I always have been a self-proclaimed “history nerd.”  Black history has always been a passion.  I grew up here in Toledo and am a product of Toledo Public Schools.  I felt that I received an adequate, “All American” education in our public school system even though many people here gripe about the state of TPS.  I recently moved back here to my hometown and being away for over 15 years has showed me that all in all, we have pretty good schools and the curriculum here is much better than other larger cities, especially in the southeast where I lived during my time away.

That said, I didn’t learn a lot about black history in TPS.  Mostly just during “Black History Month.”  During February, we primarily learned about the same people every year – Martin Luther King, Harriet Tubman, and various sports figures like Jackie Robinson.  Only the “firsts” it seems were important during Black History Month.  I learned nothing of local black history until I saw a special on our local PBS station – Channel 30.  I didn’t grow up in the Central City.  I have been told that the schools in that area did focus more on black history but the majority of my school years were spent in the Old South End schools of Westfield, Jones Jr. High, and Libbey where I graduated from high school in the late 1990s.

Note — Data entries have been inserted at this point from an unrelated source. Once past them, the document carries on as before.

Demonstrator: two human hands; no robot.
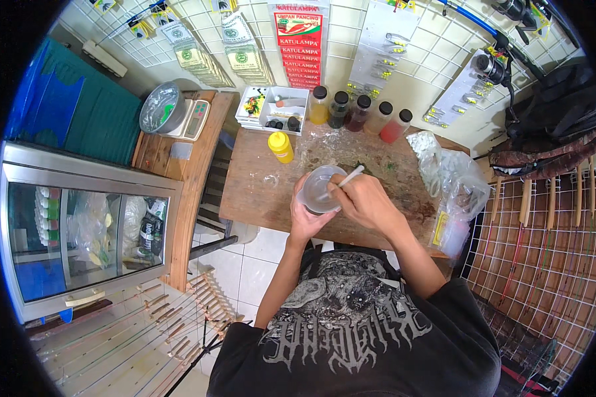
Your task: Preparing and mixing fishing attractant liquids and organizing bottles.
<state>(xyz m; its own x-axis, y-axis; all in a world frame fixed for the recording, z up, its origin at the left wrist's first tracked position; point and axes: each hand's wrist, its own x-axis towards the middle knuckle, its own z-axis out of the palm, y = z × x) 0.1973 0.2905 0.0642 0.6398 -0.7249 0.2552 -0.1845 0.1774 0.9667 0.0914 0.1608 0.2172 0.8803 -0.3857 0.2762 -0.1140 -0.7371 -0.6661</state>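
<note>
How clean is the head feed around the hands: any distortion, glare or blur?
Head view: left hand and right hand well lit, no obvious blur; shine on the clear plastic bag; the glass-fronted cabinet bends toward the black rim; contents of the translucent cup hard to make out.

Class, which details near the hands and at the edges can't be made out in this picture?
Head view: the gripped wall of the translucent, round plastic cup, hidden by the left hand.
Head view: the gripped part of the thin white stick, covered by the right hand.
Head view: the right side of the black fabric backpack, cut off by the image's rim.
</note>
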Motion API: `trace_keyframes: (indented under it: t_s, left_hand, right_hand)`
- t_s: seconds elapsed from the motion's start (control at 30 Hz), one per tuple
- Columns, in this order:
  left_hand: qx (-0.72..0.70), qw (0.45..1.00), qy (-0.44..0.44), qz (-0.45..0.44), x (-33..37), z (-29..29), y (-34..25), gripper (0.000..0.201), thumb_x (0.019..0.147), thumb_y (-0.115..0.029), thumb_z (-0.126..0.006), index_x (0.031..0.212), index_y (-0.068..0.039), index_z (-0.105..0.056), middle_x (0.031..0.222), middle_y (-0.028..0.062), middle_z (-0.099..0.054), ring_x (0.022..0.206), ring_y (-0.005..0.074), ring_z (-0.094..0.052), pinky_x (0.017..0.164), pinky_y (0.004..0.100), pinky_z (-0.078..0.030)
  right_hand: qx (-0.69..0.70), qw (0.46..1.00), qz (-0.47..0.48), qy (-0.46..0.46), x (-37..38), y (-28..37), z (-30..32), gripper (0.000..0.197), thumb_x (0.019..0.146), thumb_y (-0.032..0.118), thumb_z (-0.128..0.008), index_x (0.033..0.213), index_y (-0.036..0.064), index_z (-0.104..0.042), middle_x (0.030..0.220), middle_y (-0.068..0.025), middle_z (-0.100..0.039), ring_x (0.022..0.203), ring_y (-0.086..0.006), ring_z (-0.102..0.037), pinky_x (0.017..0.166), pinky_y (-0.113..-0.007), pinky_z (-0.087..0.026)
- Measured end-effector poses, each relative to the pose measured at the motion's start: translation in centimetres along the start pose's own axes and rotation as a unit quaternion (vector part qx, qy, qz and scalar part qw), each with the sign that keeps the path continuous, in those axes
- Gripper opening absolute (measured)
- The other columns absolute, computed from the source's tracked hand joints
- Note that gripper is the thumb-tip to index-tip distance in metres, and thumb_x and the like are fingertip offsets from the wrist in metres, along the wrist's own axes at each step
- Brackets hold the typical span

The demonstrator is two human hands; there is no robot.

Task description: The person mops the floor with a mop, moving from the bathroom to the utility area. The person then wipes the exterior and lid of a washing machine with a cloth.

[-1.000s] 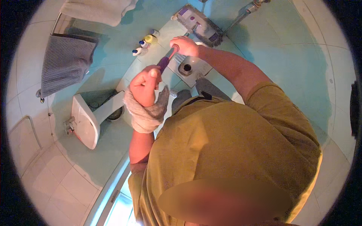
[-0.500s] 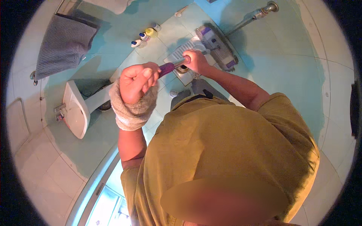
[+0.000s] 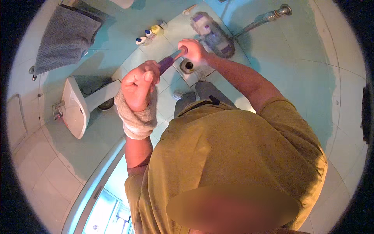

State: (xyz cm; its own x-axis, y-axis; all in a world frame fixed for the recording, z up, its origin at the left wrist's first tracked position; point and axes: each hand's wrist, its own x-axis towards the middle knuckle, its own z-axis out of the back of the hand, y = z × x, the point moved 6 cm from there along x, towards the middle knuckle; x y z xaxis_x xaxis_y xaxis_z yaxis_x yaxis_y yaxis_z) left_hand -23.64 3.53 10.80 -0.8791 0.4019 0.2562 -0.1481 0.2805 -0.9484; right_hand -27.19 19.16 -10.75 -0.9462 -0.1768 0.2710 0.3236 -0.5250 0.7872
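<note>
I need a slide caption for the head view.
Left hand and right hand grip a mop handle above a tiled floor.

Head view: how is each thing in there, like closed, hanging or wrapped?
Left hand, closed on mop handle
Right hand, closed on mop handle
Mop head, blurred
Wrist cloth, wrapped
Grey towel, hanging
Toilet hole, uncovered
White bottle, capped
Sink tap, too small to tell

Holds left hand (image 3: 138, 86) curled, with thumb (image 3: 148, 76) uppermost; holds right hand (image 3: 192, 50) curled farther forward, with right forearm (image 3: 239, 76) slanting inward.
</note>
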Motion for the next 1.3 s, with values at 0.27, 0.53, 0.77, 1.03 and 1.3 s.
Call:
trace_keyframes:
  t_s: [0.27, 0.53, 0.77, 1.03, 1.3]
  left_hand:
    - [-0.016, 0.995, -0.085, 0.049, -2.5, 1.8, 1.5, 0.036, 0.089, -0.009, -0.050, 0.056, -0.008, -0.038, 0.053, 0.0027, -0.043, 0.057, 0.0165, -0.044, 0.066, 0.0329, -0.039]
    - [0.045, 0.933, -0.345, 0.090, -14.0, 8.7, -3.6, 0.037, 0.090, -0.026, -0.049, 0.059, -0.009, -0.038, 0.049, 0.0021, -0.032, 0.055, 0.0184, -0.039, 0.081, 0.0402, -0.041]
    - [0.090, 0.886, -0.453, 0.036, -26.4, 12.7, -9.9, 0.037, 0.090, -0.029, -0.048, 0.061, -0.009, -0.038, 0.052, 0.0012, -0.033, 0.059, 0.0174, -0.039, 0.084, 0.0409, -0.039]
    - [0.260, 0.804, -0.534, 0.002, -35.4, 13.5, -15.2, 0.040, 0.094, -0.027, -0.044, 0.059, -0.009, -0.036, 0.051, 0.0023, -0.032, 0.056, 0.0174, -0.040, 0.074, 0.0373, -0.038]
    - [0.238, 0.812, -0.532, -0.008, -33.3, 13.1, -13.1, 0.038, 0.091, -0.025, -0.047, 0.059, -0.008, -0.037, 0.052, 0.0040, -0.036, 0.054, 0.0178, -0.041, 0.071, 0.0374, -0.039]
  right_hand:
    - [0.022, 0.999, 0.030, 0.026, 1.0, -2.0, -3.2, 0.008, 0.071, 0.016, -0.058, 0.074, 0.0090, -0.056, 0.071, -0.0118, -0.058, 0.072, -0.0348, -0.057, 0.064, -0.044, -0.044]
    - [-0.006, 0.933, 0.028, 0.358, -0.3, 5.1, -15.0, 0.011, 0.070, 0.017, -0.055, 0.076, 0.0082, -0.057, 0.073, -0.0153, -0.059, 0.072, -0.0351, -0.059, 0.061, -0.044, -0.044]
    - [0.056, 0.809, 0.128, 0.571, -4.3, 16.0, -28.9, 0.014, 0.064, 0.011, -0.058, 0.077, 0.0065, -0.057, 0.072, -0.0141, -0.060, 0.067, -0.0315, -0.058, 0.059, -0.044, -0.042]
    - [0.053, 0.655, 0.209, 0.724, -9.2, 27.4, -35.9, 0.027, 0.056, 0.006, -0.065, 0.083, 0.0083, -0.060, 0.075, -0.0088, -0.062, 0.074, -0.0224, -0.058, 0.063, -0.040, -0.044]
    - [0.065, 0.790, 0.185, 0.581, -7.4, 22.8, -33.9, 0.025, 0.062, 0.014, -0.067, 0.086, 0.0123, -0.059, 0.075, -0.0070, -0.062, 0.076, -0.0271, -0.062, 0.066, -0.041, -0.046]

Luckily I was a voracious reader.  I read “Narrative in the Life of Frederick Douglas, an American Slave” when I was around 9 or 10 years old and it made me obsessed with black American history.  I’ll speak on my odd love affair with the great Mr. Douglas at another time, I’m sure but we’ll save that for later.

I read every “narrative” I could find at our wonderful library system here in Toledo after reading Douglass’ book.  I read all I could on slavery in general.  I read about black people in America and the system of indentured servitude.  Everything was and is still pretty fascinating.

My mother made me watch “Roots” every year on TV and when I was around 12 or 13, I finally paid attention to it and became intrigued and wondered if I could find out about my own family and trace us back to Africa.

Unfortunately, like the majority of black Americans, my family was not aware of any old African ancestors.  We had no passed down Mandika  words.  So I began my research by badgering my older relatives about our family history.  I know I particularly got on my grandmother’s nerves while helping her remodel her home in the Old West End when I was a teenager.  She finally told me that many of the answers to my questions were “none of my business.”  But she did give me a couple picture books that belonged to her mother of which I still have in my possession.  And she told me of her parents lives and her grandparents who she remembered and even a great grandparent who she said was an “Indian.”  (Us black folks always have an “Indian in the family.”  This will be discussed later as well).

Luckily I was born during the internet age.  We got “America Online” service in my home on a black Hewlett Packard that I thought was super “techy” in 1995 or 1996.  I found a site that listed Ohio death certificates and looked up all the last names I had gathered from my maternal grandmother and my paternal great grandmother.  I found the Social Security Death Index.  I found a lot of different people but could not 100% connect them to my own family.

I found ancestry.com back when it was free and developed my first family tree around 1999 when I was 20 years old.  I went all the way back to the 1870 census on multiple branches of my tree which today is even more simple to accomplish given the large amount of free information available online for us to peruse.

 

Black In Toledo – An Introduction

I began this blog due to an interest in black American genealogy and local history pertaining to the Toledo area of Northwest Ohio.

I anticipate posting various items regarding my own genealogical research, interesting historical finds regarding black Toledo, and current events that I find interesting in relation to our local history.

Though the focus will be on Toledo and Northwest Ohio, due to the transient nature of black Americans from the 1800s to the mid 1900s, other locales will also be discussed regarding my own genealogical finds.

Hopefully others with an interest in the black history of this area will find the posts insightful and it will encourage other black Toledoans and black Americans in general to discover more about our rich, cultural past.